Protecting sensitive data at the data-layer itself – rather than the perimeter of where it’s being stored – is still a relatively new concept in the world of cybersecurity. When you’re developing a new market, it can be challenging to portray your vision of what this future market looks like. Especially for some investors that aren’t only investing in cybersecurity. Fortunately, there are many investors, like Evolution, that share a similar vision to ours.
What factors about your business led your investors to write the cheque?
We have been so laser-focused on our core mission of protecting sensitive data in SaaS, that our product has strong feedback from customers. There are still a lot of things we can be doing better, but listening to customers and staying focused have allowed us to develop a strong value proposition and momentum.
What are the milestones you plan to achieve in the next six months?
In terms of platform, we’re launching new integrations so we can protect sensitive data in more SaaS applications Notion and Airtable. We’re also making it easier for security, privacy and compliance teams to protect sensitive data in these apps without getting in the way of employees doing their jobs, with off-the-shelf policies and intuitive workflows.
What advice can you offer companies in London that do not have a fresh injection of capital in the bank?
Set clear-cut objectives of where you need to be by when, align your whole team around those, and work smart to get there.

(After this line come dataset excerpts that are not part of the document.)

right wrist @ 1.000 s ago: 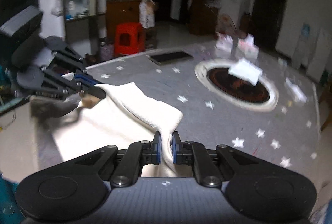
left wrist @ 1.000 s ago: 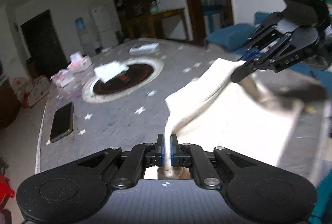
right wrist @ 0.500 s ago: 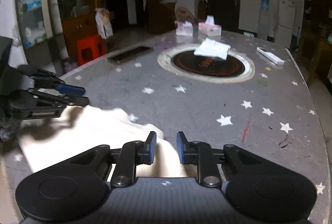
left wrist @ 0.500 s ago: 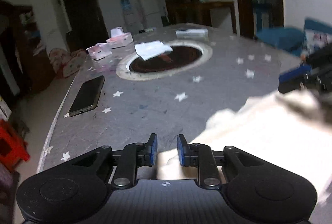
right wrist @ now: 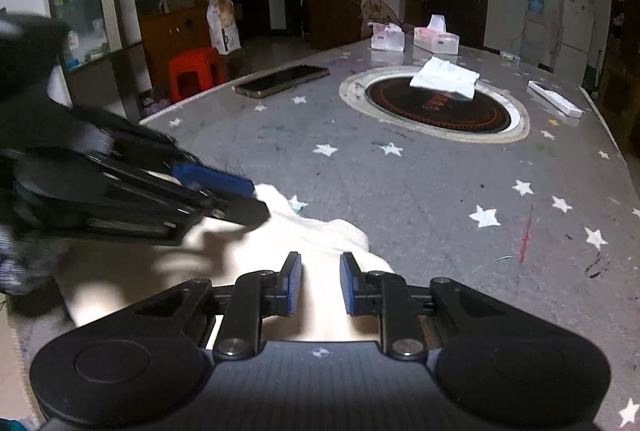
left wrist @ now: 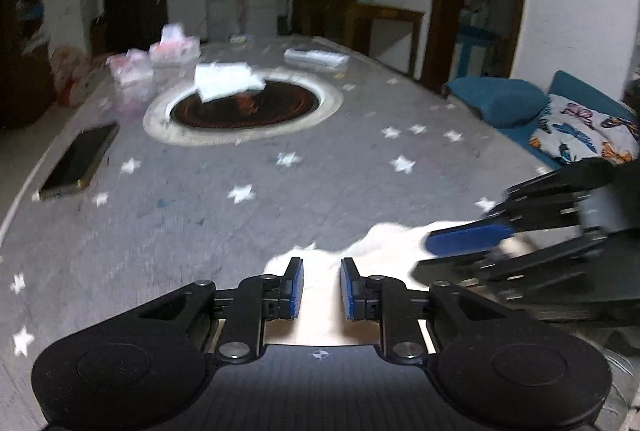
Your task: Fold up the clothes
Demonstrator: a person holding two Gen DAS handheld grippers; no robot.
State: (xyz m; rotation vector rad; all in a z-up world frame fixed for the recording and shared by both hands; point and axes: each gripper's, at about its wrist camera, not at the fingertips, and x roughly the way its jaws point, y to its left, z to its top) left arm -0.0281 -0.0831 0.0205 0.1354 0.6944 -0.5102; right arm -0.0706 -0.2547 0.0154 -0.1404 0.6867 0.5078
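Grey starry worktop (left wrist: 248,223) has lots of free room toward 12 o'clock; both hand-held grippers, left (left wrist: 321,289) and right (right wrist: 320,283), are released over the lumpy cream cloth (right wrist: 320,231) at 6 o'clock

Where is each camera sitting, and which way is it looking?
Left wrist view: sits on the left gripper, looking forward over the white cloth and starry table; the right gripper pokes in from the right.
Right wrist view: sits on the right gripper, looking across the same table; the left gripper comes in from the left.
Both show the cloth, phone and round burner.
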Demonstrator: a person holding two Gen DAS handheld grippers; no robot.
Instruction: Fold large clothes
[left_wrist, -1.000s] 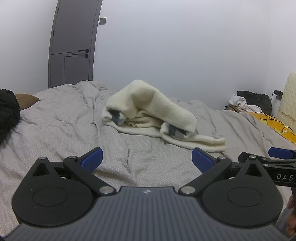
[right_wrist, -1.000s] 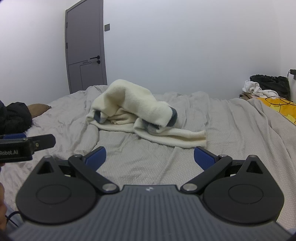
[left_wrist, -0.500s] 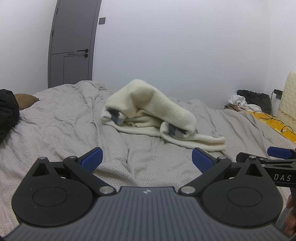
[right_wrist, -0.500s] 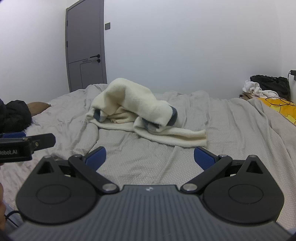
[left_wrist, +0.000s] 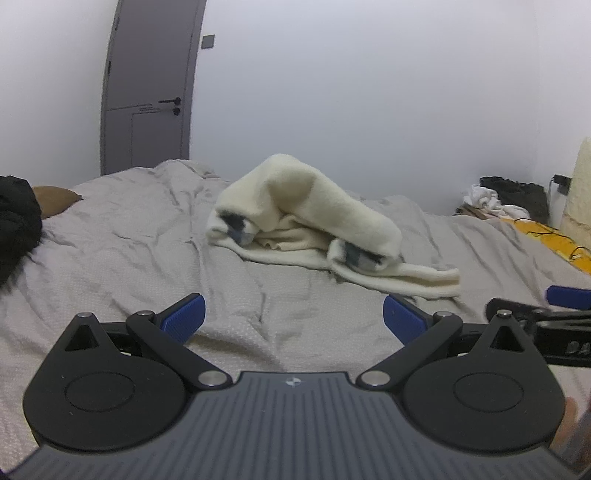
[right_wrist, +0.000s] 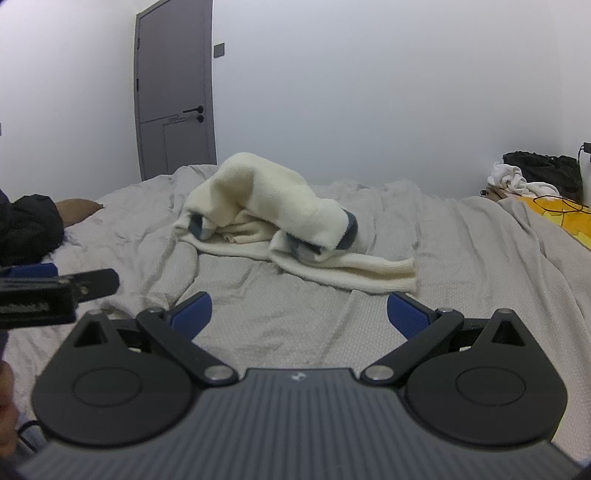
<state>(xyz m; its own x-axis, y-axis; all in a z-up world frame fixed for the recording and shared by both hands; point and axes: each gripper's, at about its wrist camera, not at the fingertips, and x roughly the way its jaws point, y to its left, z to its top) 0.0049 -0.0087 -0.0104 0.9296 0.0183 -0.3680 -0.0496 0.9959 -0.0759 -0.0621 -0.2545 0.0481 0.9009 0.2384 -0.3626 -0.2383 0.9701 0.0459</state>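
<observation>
Ahead of both spread, empty grippers, left (left_wrist: 291, 314) and right (right_wrist: 298, 312), a cream garment (left_wrist: 306, 221) lies crumpled on the grey bed (left_wrist: 122, 236).

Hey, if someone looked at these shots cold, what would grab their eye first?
First, the cream sweater, heaped in a rumpled mound mid-bed on the grey bedsheet. Next, the two open grippers low in the foreground: the left gripper and the right gripper, both short of the sweater. Behind stands a grey door.

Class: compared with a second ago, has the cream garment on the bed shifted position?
No. The cream garment lies in the same crumpled heap, still below the grey door on the bedsheet in both views.
</observation>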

Set clear-cut objectives of where you need to be by when, align your whole team around those, and work smart to get there.
Where do you see the company going now over the near term?
Most importantly we want to help more SaaS-enabled companies protect sensitive data in their SaaS applications. As more companies wake up to these problems, e.g. by finding a new Slack channel that has bots posting sensitive data into, we want them to come speak to Metomic in case we can help. We’re building up our go-to-market efforts around this.
We’re also expanding our team to the United States in 2023. We recently made our first hire over there we’re super excited to have a more physical presence where many of our customers already are today.
What is your favourite restaurant in London?
There are so many! I recently went to Brawn on Colombia Road and loved it – highly recommend it if you’re around the startup scene in Shoreditch.